1919 yılında Amerikan Cumhurbaşkanı Wilson, Türkiye'ye çeşitli inceleme heyetleri gönderdi. Ermeni katliamı iddialarını, manda meselelerini, "milliyet prensibi"ne göre Türkiye'ye bırakılacak ve Türkiye'den koparılacak yerleri araştırmak için...
Bunlardan biri General Harbord başkanlığında profesörlerden oluşan kuruldur. Anadolu'da, Kafkasya ve Ermenistan'da üç ay dolaşarak incelemeler yaptı. Eylül 1919'da Sivas'ta Mustafa Kemal, Erzurum'da Kâzım Karabekir paşalarla da görüştü.
Harbord'un Wilson'a ve Amerikan Senatosu'na sunduğu uzun rapordan bir bölüm:
"Türkiye hastalık ve harplerden nüfusunun yüzde 20'sini kaybetmiştir. Yerlerinden çıkarılan Ermeniler yavaş yavaş ve hiçbir korku duymadan yerlerine dönüyorlar. Bütün seyahatimiz boyunca Türklerin Ermenileri öldürmek istediğine dair bir işaret görmedik... Üç ay önce Ermenilerin tek bir adam kalmayıncaya kadar kesildiğini duymuştuk, halbuki duyduklarımızın hiçbiri doğru değildi. Zaten ben bu katliamı her zaman şüpheyle karşılamıştım..."

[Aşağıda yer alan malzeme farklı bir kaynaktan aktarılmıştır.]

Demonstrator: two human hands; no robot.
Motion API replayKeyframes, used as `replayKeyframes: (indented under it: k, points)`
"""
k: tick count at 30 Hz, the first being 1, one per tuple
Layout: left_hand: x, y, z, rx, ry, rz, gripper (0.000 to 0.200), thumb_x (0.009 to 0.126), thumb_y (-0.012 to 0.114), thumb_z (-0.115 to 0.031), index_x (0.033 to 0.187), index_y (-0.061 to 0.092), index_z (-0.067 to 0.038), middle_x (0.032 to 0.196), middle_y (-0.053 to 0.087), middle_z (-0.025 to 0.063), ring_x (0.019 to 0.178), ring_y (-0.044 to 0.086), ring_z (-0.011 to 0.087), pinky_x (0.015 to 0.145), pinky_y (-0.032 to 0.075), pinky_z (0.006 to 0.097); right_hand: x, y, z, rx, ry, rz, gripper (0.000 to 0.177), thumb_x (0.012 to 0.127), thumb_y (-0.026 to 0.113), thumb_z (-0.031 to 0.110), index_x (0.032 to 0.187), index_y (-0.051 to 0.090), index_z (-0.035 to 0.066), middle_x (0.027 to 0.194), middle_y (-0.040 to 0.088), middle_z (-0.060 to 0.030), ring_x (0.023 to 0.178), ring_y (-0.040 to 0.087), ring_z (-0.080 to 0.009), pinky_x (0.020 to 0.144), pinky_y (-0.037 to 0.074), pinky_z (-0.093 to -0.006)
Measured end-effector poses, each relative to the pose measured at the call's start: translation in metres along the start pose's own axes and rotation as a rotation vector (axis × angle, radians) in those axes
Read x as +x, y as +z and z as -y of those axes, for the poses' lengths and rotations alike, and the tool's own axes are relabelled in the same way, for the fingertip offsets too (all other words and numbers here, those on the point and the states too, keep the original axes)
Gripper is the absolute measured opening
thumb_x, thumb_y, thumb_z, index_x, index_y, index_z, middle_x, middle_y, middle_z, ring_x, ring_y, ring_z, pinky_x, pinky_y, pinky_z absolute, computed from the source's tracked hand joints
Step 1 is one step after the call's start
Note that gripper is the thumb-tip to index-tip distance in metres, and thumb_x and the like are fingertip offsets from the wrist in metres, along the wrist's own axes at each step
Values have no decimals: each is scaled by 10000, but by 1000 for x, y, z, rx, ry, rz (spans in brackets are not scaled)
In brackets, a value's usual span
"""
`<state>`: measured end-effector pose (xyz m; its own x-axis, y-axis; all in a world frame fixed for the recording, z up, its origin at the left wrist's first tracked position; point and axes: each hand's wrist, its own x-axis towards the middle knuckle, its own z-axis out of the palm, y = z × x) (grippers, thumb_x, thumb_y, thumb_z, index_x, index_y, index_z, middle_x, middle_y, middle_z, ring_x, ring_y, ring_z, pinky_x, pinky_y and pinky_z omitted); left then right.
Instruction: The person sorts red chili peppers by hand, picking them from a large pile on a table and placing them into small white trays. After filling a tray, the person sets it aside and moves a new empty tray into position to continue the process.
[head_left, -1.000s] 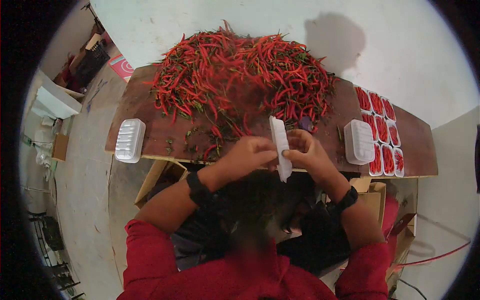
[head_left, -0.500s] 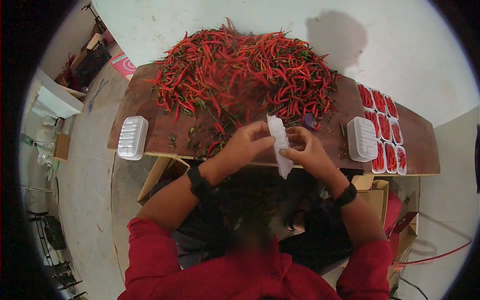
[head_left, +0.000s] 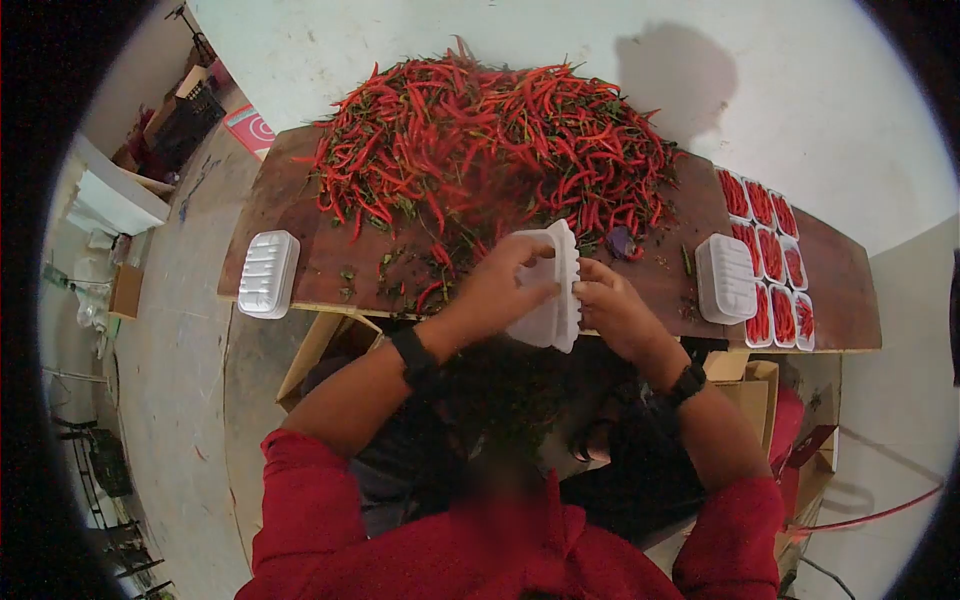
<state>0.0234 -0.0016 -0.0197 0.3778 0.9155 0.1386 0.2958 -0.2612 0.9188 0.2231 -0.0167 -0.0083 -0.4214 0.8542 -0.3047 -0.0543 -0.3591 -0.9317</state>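
Note:
In front of me, at the table's near edge, a white plastic tray (head_left: 544,326) is held tilted up on its side, its hollow facing left. My left hand (head_left: 496,290) grips it, with fingers reaching into the hollow. On the other side, my right hand (head_left: 622,312) pinches the tray's ridged rim. Behind the tray spreads a large heap of red chillies (head_left: 400,130) mixed with green stems and leaves. A small purple item (head_left: 620,241) lies at the heap's near right edge.
White trays (head_left: 268,274) sit upside down at the table's left end, and a similar stack (head_left: 725,279) is at the right. Several chilli-filled trays (head_left: 768,254) stand in rows beyond it. Under the brown table (head_left: 690,210) are cardboard boxes (head_left: 755,400). A wall rises behind.
The tray has turned from nearly edge-on so its hollow shows to the left. My left hand's fingers have moved into it, and my right hand has shifted along the rim.

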Motion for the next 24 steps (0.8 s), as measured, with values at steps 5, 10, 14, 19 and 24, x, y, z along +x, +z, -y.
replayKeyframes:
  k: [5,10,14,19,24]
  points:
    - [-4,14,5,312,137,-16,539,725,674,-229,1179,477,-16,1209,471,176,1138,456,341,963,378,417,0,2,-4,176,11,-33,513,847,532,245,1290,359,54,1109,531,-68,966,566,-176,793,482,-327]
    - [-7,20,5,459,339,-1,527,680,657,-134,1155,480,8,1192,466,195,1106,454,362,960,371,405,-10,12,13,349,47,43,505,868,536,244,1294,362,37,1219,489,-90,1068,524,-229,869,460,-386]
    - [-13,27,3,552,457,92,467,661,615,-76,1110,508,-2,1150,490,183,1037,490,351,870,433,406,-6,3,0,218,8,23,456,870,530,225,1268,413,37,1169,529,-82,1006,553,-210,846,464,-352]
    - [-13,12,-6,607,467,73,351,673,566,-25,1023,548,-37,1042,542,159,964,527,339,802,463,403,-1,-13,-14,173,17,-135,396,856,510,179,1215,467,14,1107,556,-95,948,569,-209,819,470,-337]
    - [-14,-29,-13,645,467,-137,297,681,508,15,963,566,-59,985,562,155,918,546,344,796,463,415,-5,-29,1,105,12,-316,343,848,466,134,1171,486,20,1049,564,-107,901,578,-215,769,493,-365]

Ama Türkleri suçlayan raporlar da var?!
Demek ki konu tartışmalı, "soykırım" diye kestirilip atılamaz.

Herkes acı çekti
Harbord raporundan başka bir bölüm:
"ABD'nin Ermenistan mandasını kabul etmesi büyük kaosa yol açar... Savaşta 600 bin Türk askeri tifodan öldü, seferberliğe giden gençlerden yüzde 80-90'ı köylerine dönmedi... Müslümanlar Ermenilerden daha kötü koşullarda yaşıyor. Okuma yazma oranı Türk ve Kürtlerde düşük olmakla birlikte Ermenilerde yüzde 30'u geçmiyor..." (Prof. Dr. Nurşen Mazıcı, ABD'nin Güney Kafkasya Politikası Olarak Ermenistan Sorunu, Pozitif Yayınları, İstanbul 2005)
Demek ki, savaş ve iç savaş şartlarında Müslümanlar daha çok can kaybetmiş. Rakam 3.5 milyondur!
Bir de yine Wilson'un görevlendirdiği Amerikan King-Crane kurulunun raporu vardır. Bu raporlar üzerine Wilson yönetimi soykırım iddiasını gevşettiği gibi, Türkiye'de veya Ermenistan'da manda rejimi kurmayı da reddetti.

Husumeti kışkırtmak!
Elbette Ermenilerin nesilden nesile dinledikleri acılara duyarsız kalmak insani bir davranış olamaz. Ama geçmişteki insani acıları bugün intikamcı bir milliyetçiliğin siyasi saldırı aleti olarak kullanmak da insanlık dışıdır.
Müslümanların çektiği acılara, hatta şu anda yaşanmakta olan Karabağ faciasına Batılıların ve hele de Ermeni lobisine alet olan Amerikalıların duyarsız kalması da insanlık dışıdır.
Bizde cumhuriyet rejimi, yaşadığımız akıl almaz faciaların travmalarını, yarattığı ruh haletini yeni nesillere intikal ettirmemek için bunları tarih kitaplarına pek taşımadı, "Yurtta sulh, cihanda sulh" gibi insani ve asil bir prensibi benimsedi.
Ama şimdi bu soykırım tasarıları, hele de bunların ufak, militan Ermeni lobilerinin desteğini almak için basit iç politika hesaplarıyla tezgâhlanması Ermeni milliyetçiliğini siyaseten daha da saldırganlaştırıyor... Bize de unuttuğumuz acılarımızı tekrar yaşatıyor, kapanmış yaralarımızı kaşıyor!
Bayan Pelosi kafasındaki Amerikalılar, "soykırım" tahrikleriyle şimdi stratejik Kafkasya bölgesinde kin ve nefreti kışkırtıyorlar! Amerika da çok zarar görecek bundan!
Akılsızlığın bir bedeli olacak tabii.